Here we survey 14 prior separate efforts relevant to prefetching in the Web, divided into three categories: software systems; papers describing algorithms, simulations, and/or prototypes; and papers that establish bounds.
Smiley is similar to our work in that prefetching is decided by the client based on usage statistics about embedded HREFs. The client also continually monitors its available bandwidth. One major difference is that images embedded within prefetched pages are not themselves prefetched. The Smiley implementation is only a demonstration, and results [16, 17] are obtained by a simulation study of accesses to two frequently accessed pages at UCLA.
Major differences in the gathering and use of usage statistics between Smiley and our work are that there is no method for clients to inform servers of their usage patterns, and that usage statistics are gathered not in real time but over many days and then they are not aged.
Although Smiley does not include a method for clients to inform servers of their usage patterns, client-side and server-side observations of usage patterns are merged in the simulation. Jiang and Kleinrock conclude that using server-side statistics in combination with those of the client yields a higher hit rate than using client-side statistics alone. A basic hypothesis of our work is that an individual client can prefetch accurately based upon usage statistics gathered from a large population. The Smiley results suggest that our hypothesis is sound.
Wcol [5] is a research prototype available on the Web. It prefetches embedded hyperlinks top-to-bottom without regard to likelihood of use. Embedded images of prefetched pages are also prefetched. Bandwidth waste can be capped by configuring Wcol to prefetch no more than a certain number of hyperlinks, and no more than a certain number of images embedded within prefetched hyperlinks.
PeakJet2000 [26] is the second major version of a commercial product. PeakJet runs on the client machine. It maintains a separate cache and provides a set of tools for speeding Web access, some of which require user action. True prefetching exists in two modes, ``history-based'' and ``link-based.'' The user picks the mode. History-based prefetching prefetches an embedded link only if that client has used it before (i.e., it performs an IMS GET of a cached page). Link-based prefetching prefetches all embedded HREFs.
NetAccelerator 2.0 [24] is a similar commercial product for Windows clients. Unlike PeakJet, it prefetches into the browser's disk cache. Its prefetching algorithm is the same as PeakJet's link-based prefetching: all hyperlinks and their embedded images are prefetched.
The method proposed by Bestavros in [2] is that ``a server responds to a clients' [sic] request by sending, in addition to the data (documents) requested, a number of other documents that it speculates will be requested by that client in the near future.''
A Markov algorithm is used to determine related ``documents.'' The server examines the reference pattern of each client separately. Two documents are considered related if the client has accessed them in the past within a certain time interval. When a document is fetched, the server also pushes to the client any other document that is transitively related to it and whose likelihood of use is greater than a threshold value.

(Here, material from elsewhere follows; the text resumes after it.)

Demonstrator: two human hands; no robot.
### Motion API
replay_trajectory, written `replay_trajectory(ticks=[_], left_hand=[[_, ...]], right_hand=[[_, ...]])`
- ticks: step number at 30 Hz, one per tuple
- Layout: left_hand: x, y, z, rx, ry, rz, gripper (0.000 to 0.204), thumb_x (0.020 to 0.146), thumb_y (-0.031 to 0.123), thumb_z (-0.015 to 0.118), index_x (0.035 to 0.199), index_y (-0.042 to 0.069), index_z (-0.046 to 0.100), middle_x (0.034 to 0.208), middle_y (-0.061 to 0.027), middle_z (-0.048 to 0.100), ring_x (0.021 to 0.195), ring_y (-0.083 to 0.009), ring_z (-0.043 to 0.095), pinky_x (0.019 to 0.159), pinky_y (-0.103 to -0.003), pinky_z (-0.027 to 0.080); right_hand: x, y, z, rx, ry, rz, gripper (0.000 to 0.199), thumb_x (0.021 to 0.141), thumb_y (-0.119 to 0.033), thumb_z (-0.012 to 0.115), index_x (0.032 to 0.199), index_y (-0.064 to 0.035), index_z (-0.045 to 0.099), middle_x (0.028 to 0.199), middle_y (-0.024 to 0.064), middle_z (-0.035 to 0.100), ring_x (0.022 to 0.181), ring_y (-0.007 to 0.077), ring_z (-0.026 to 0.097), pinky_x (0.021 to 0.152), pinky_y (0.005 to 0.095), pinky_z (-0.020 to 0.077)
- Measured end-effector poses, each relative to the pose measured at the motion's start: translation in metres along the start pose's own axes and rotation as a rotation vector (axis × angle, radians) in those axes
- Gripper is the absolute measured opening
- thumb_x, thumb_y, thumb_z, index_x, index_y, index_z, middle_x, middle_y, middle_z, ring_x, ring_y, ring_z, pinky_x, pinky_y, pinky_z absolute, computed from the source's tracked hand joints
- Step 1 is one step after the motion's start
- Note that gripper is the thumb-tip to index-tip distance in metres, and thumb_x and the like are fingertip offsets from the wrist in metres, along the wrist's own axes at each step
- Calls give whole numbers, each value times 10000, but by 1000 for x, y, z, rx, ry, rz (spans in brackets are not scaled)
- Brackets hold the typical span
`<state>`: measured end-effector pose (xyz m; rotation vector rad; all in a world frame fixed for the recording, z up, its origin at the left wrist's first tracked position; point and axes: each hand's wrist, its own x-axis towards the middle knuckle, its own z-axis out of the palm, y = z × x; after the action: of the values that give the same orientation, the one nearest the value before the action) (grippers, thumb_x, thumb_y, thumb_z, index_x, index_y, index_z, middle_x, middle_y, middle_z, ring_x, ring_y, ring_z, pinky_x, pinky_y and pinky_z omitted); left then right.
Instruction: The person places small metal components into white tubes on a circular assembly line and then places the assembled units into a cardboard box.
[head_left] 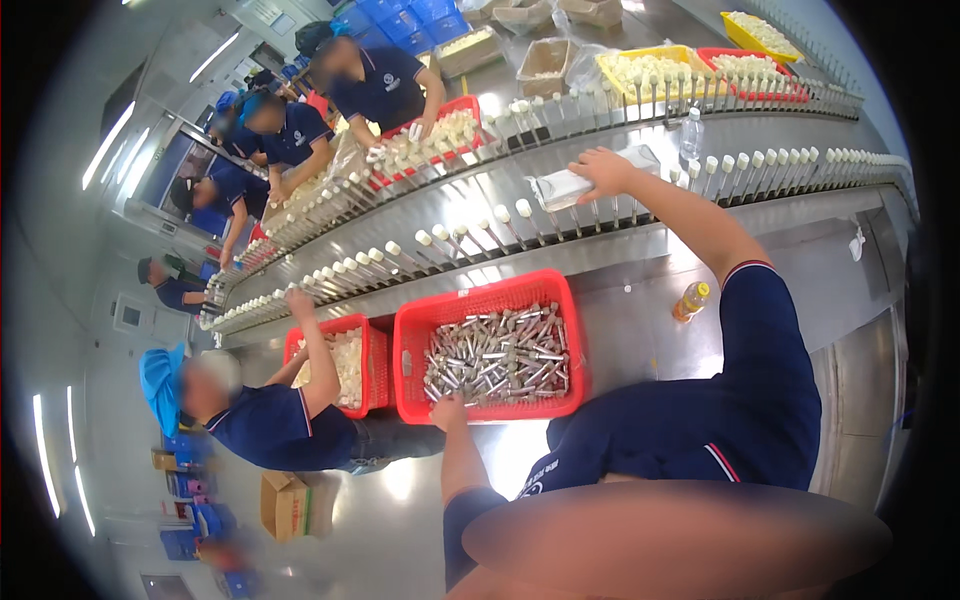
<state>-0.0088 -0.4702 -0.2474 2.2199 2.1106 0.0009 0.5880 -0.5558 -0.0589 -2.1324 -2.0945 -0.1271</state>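
My left hand point(448, 411) is closed at the near rim of a red plastic basket point(405, 345), its fingers curled and partly hidden. Inside the basket lies a heap of metal rods with blunt heads point(495, 355). Farther off, my right arm reaches over the conveyor line, and my right hand point(602, 174) lies with spread fingers on a white plastic packet point(560, 188). Beside the packet stands a clear bottle point(691, 135). Upright rods with white tips point(524, 208) run in a row along the line, passing just in front of the packet.
A co-worker in a blue cap point(163, 385) works at my left, by a red basket of white pieces point(375, 365). An orange drink bottle point(690, 302) stands on the steel table at my right. Yellow point(610, 70) and red trays of white pieces sit across the line.
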Motion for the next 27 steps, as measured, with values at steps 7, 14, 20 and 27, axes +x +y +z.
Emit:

Usage statistics are gathered over 60 days, updated daily. Documents are considered related if requests from same client come within 5 seconds of each other. Among the results of this study are (1) that more recent usage statistics yield better results, as does more frequent updating of the ``related'' relation; (2) and ``speculation is most effective when done conservatively.'' That is, with each incremental decrease in client latency, the extra bandwidth consumed and extra load imposed upon the server becomes greater.
The main point of the Dynamic Documents prototype [18] was to investigate how implementing documents as programs rather than static files might provide a means to help mobile clients adjust to enormous variations in bandwidth. Prefetching was added more as demonstration of a possibility rather than as a serious proposal. Pages in the history list are prefetched, with the result that bandwidth use is increased approximately 50% but only 2% of prefetched pages are used.
In the work of Padmanabhan and Mogul [25], a server maintains per-client usage statistics and determines related-ness through a graph-based Markov model similar to that of Bestavros. The graph contains a node for ``every file that has ever been accessed'' and is updated off-line, nightly for example. Related-ness is determined by edges through the nodes weighted by the probability that one will be accessed soon after the other. Whereas Bestavros defines ``soon'' by an amount of time, Padmanabhan and Mogul define it by a number of accesses from the client that occur in between.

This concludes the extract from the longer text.